For a look around, try the Virtual Mappa collection, which contains various mappaemundi from London. I haven't yet seen enough to review it, though the images seem to take forever to load. The Twitter feed takes you through some of the important features. For the time being, I am continuing to make simple SVG digital plots like that of the Albi Mappamundi which I presented earlier this week.

2018-03-26

Madaba Map online at last

The late antique Mosaic Map (below) in Madaba, Jordan is the world's oldest detailed Greek-language topological diagram still in existence. It is both a tourist attraction of the first order and a landmark in human cognitive history, since it indicates that sophisticated topological diagrams (though not maps) were in common use and well understood by the general public in the west by about 550 CE.

Four or five hundred years earlier, over-the-horizon diagrams had not been part of the culture. There is a continuing controversy about the Agrippa Survey, a public mural in Rome mentioned (once only) by Pliny the Elder which detailed the regions of the empire and their sizes. Whether it was a list or a diagram has never been conclusively proved.

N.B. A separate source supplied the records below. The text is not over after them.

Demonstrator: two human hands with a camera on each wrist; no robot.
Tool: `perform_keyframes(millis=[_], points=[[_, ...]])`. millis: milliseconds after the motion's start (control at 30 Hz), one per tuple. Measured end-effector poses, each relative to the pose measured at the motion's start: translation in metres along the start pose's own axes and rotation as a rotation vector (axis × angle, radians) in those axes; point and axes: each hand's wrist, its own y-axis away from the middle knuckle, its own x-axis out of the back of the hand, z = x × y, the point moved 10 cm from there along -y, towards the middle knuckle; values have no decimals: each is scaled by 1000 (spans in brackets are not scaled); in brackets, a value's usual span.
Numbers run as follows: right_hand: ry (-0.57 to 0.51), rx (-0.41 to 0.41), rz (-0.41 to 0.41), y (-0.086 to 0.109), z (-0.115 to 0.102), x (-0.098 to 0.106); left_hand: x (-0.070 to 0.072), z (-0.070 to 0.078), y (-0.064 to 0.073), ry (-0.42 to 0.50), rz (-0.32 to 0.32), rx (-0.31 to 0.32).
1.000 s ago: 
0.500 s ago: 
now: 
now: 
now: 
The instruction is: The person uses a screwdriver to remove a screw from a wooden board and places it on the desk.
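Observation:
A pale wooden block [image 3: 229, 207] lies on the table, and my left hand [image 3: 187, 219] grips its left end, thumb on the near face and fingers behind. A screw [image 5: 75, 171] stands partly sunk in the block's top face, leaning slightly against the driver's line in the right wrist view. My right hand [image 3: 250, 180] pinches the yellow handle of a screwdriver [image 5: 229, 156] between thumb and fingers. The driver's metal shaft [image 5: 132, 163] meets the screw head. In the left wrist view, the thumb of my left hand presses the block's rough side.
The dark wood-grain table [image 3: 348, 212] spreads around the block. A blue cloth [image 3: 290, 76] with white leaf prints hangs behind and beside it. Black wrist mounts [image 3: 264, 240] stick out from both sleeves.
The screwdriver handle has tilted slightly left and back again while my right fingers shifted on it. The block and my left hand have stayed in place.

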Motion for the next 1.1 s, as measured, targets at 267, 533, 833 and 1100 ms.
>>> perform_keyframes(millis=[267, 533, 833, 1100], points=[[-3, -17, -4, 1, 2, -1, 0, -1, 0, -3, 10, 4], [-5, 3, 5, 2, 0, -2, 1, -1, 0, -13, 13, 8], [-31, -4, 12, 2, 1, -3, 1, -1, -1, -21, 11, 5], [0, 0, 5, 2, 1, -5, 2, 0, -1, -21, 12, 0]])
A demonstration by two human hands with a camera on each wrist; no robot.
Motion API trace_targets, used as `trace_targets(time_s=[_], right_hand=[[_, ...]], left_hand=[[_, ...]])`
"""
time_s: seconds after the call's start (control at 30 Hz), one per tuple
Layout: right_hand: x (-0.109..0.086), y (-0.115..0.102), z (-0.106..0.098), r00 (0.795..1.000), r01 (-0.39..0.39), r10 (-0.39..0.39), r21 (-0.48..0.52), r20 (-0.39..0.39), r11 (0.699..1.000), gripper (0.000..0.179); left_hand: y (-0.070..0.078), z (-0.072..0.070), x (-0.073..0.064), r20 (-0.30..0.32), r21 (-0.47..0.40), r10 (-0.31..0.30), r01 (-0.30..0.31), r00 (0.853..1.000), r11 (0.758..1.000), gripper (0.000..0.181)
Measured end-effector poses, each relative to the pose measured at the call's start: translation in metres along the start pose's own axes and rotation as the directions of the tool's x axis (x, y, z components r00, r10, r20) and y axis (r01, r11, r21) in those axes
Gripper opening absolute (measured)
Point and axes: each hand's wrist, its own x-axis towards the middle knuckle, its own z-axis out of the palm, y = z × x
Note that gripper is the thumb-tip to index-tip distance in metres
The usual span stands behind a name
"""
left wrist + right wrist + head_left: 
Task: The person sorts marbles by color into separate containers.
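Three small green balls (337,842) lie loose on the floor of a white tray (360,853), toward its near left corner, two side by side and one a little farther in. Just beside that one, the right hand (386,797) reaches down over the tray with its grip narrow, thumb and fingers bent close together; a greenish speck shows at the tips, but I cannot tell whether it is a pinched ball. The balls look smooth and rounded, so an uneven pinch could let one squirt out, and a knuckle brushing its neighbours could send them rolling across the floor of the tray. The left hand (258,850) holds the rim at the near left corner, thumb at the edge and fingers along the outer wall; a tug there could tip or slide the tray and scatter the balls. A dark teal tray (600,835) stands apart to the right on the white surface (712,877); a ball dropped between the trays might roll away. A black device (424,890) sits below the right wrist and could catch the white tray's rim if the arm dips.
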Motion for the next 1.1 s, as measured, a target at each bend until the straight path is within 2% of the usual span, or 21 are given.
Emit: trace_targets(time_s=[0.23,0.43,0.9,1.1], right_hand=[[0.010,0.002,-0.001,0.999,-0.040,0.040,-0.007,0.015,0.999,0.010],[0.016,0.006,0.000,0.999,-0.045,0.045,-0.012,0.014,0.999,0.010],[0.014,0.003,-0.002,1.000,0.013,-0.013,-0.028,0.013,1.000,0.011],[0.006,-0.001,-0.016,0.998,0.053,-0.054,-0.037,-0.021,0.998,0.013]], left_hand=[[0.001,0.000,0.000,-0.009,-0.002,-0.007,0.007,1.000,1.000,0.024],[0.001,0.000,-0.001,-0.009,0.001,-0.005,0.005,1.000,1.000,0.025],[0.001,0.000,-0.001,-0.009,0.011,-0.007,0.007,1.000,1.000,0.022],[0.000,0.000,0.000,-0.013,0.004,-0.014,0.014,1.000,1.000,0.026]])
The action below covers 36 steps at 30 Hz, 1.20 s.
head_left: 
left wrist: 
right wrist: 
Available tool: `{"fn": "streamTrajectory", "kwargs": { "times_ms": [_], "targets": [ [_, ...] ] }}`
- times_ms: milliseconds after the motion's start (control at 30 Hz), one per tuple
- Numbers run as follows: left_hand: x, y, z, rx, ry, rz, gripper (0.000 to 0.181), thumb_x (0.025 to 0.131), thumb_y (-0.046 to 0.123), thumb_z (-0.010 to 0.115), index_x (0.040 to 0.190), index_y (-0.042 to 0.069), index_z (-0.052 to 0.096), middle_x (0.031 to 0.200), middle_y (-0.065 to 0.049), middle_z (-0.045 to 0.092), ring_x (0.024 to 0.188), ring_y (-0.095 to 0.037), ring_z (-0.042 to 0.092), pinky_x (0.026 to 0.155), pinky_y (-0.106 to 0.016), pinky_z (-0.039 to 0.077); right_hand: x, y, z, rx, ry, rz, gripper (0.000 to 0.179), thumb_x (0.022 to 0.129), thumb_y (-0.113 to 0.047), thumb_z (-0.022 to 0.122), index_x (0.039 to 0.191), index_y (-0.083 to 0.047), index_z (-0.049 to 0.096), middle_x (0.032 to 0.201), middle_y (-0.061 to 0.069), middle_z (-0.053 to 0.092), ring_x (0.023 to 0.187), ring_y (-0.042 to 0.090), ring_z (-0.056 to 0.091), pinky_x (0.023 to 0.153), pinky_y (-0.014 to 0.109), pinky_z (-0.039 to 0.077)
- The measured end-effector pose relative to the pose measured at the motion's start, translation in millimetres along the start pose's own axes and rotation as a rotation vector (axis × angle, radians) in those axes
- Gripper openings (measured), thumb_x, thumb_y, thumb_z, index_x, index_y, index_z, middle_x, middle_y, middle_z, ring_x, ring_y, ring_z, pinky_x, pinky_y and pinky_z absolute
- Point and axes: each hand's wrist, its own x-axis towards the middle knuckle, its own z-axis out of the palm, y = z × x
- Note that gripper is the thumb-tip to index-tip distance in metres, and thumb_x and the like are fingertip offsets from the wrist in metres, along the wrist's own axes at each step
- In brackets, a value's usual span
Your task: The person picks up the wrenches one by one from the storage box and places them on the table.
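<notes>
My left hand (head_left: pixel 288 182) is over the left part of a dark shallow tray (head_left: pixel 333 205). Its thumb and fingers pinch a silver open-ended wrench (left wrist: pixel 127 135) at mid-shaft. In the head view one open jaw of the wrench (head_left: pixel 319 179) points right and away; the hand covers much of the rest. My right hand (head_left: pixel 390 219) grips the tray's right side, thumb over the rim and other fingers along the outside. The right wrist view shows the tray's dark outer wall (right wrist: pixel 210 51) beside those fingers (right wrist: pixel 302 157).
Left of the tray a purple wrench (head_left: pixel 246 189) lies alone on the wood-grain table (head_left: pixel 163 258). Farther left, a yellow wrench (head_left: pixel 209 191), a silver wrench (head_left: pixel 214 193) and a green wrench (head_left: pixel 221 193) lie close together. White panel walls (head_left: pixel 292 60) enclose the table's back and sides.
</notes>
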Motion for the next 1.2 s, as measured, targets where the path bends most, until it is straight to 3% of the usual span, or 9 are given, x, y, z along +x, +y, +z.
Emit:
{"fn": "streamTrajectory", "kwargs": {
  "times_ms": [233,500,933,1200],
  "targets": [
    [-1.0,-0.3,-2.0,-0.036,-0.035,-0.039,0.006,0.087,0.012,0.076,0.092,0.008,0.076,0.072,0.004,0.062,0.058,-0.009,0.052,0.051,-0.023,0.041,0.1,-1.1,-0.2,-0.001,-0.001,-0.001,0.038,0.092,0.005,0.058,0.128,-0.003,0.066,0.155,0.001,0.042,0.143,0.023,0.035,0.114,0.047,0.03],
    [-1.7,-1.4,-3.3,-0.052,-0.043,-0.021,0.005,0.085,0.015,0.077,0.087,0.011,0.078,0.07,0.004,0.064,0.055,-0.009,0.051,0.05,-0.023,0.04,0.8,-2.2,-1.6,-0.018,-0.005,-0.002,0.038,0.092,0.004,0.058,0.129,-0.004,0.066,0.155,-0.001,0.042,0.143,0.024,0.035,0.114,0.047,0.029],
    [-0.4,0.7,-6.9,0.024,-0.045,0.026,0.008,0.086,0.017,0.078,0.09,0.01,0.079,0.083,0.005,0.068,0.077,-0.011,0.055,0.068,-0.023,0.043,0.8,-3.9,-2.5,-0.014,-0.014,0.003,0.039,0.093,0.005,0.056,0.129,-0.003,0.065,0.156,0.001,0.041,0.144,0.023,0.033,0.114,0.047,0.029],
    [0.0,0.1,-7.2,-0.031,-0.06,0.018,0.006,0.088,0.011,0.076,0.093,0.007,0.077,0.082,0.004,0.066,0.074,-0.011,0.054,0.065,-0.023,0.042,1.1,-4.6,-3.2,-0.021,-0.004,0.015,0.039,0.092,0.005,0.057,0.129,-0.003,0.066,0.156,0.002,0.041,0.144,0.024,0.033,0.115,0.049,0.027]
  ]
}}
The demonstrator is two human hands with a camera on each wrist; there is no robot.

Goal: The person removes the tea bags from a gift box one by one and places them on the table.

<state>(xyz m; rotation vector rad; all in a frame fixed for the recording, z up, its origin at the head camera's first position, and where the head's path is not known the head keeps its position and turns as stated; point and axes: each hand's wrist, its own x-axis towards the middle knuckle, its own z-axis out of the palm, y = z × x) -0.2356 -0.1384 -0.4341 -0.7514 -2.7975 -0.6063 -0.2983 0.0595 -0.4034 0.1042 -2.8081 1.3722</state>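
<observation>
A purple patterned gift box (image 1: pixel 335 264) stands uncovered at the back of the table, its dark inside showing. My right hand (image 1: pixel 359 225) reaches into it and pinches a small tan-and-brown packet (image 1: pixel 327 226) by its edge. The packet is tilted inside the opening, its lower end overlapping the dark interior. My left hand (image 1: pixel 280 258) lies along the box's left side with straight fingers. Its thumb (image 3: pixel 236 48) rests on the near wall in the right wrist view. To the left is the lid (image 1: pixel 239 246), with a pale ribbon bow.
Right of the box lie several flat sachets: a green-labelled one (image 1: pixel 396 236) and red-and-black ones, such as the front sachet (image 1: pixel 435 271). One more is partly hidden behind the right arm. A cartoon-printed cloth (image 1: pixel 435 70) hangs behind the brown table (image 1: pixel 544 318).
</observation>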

Topological diagrams come into their own in late antiquity, with the Tabula Peutingeriana (preserved in one roll-form manuscript in Vienna, ÖNB cod. 324) and the Madaba "Map" as the two key examples. The fragment at Madaba is a mosaic floor in a church. It was originally much larger. But even depleted, its colorful depiction of Palestine and Jerusalem is amazing.

While the Tabula Peutingeriana is now online in the highest resolution at the Vienna library and in more convenient form at Richard Talbert's website, quality reproductions of the Madaba Mosaic are unfindable online. To my knowledge it has been published only twice: a painstaking colored drawing at 1:4 scale by Paul Palmer in 1906, and in a book of photographic plates by Herbert Donner.

A few weeks ago I decided to do something about this problem. I contacted the University of Toronto Library, where the Robarts Collection owns a printed copy of the Palmer drawing in the form of a large-format book printed at Leipzig. Palmer died in 1935, so the book is in the public domain. I suggested it be added to the library's admirable digitization program. Now, a few weeks later, it can be inspected online at the Archive.org library of books.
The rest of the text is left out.